For stability and speed testing, I used Rails Ruby Bench (aka RRB.)
RRB is a big concurrent Rails app processing a lot of requests as fast as it can. You’ve probably read about it here before - I’m not changing that setup significantly. For this test, I used 30 batches of 30,000 HTTP requests/batch for each configuration. The three configurations were “before” (the Ruby commit before GC compaction was added,) “after” (Ruby compiled at the merge commit) and “after with compaction” (Ruby at the merge commit, but I added an initializer to Discourse to actually do compaction.)
For the “before” commit, I used c09e35d7bbb5c18124d7ab54740bef966e145529. For “after”, I used 3ef4db15e95740839a0ed6d0224b2c9562bb2544 - Aaron’s merge of GC compact. That’s SVN commit 67479, from Feature #15626.
Usually I give big pretty graphs for these… But in this case, what I’m measuring is really simple. The question is, do I see any speed difference between these three configurations?
Why would I see a speed difference?
First, GC compaction actually does extra tracking for every memory allocation. I did see a performance regression on an earlier version of the compaction patch, even if I never compacted. And I wanted to make sure that regression didn’t make it into Ruby 2.7.
Second, GC compaction might save enough memory to make RRB faster. So I might see a performance improvement if I call GC.compact during setup.
And, of course, there was a chance that the new changes would cause crashes, either from the memory tracking or only after a compaction had occurred.
Results and Conclusion
The results themselves look pretty underwhelming, in the sense that they don’t have many numbers in them:
“Before” Ruby: median throughput 182.3 reqs/second, variance 43.5, StdDev 6.6
“After” Ruby: median throughput 179.6 reqs/second, variance 0.84, StdDev 0.92
“After” Ruby w/ Compaction: median throughput 180.3 reqs/second, variance 0.97, StdDev 0.98
But what you’re seeing there is very similar performance for all three variants, well within the margin of measurement error.

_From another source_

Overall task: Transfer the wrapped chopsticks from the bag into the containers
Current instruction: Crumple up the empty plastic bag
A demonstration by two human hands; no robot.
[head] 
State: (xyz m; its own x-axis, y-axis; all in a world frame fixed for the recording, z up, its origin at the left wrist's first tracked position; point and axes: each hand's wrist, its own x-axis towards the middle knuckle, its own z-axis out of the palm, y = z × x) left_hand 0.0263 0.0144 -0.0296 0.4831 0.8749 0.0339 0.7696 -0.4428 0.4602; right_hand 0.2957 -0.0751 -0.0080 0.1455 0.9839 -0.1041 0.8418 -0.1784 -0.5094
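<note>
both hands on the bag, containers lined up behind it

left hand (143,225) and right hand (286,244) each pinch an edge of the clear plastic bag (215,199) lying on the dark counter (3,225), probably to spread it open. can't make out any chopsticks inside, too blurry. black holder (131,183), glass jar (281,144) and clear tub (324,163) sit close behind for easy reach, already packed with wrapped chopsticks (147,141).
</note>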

Is it possible that the GC tracking slowed RRB down? It’s possible, yes. You can’t really prove a negative, which in this case means I cannot definitively say “these are exactly equal results.” But I can say that the (large, measurable) earlier regression is gone, but I’m not seeing significant speedups from the (very small) memory savings from GC compaction.
Better yet, I got no crashes in any of the 90 runs. That has become normal and expected for RRB runs… and it says good things about the stability of the new GC compaction patch.
You might ask, “does the much lower variance with GC compaction mean anything?” I don’t think so, no. Variance changes a lot from run to run. It’s imaginable that the lower variance will continue and has some meaning… and it’s just as likely that I happened to get two low-variance runs for the last two “just because.” That happens pretty often. You have to be careful reading too much into “within the margin of error” or you’ll start seeing phantom patterns in everything…
A lot of compaction’s appeal isn’t about immediate speed. It’s about having a solution for slot fragmentation, and about future improvements to various Ruby features.
So we’ll look forward to automatic periodic compaction happening, likely also in the December 2019 release of Ruby 2.7. And we’ll look forward to certain other garbage collection problems becoming tractable, as Ruby’s memory system becomes more capable and modern.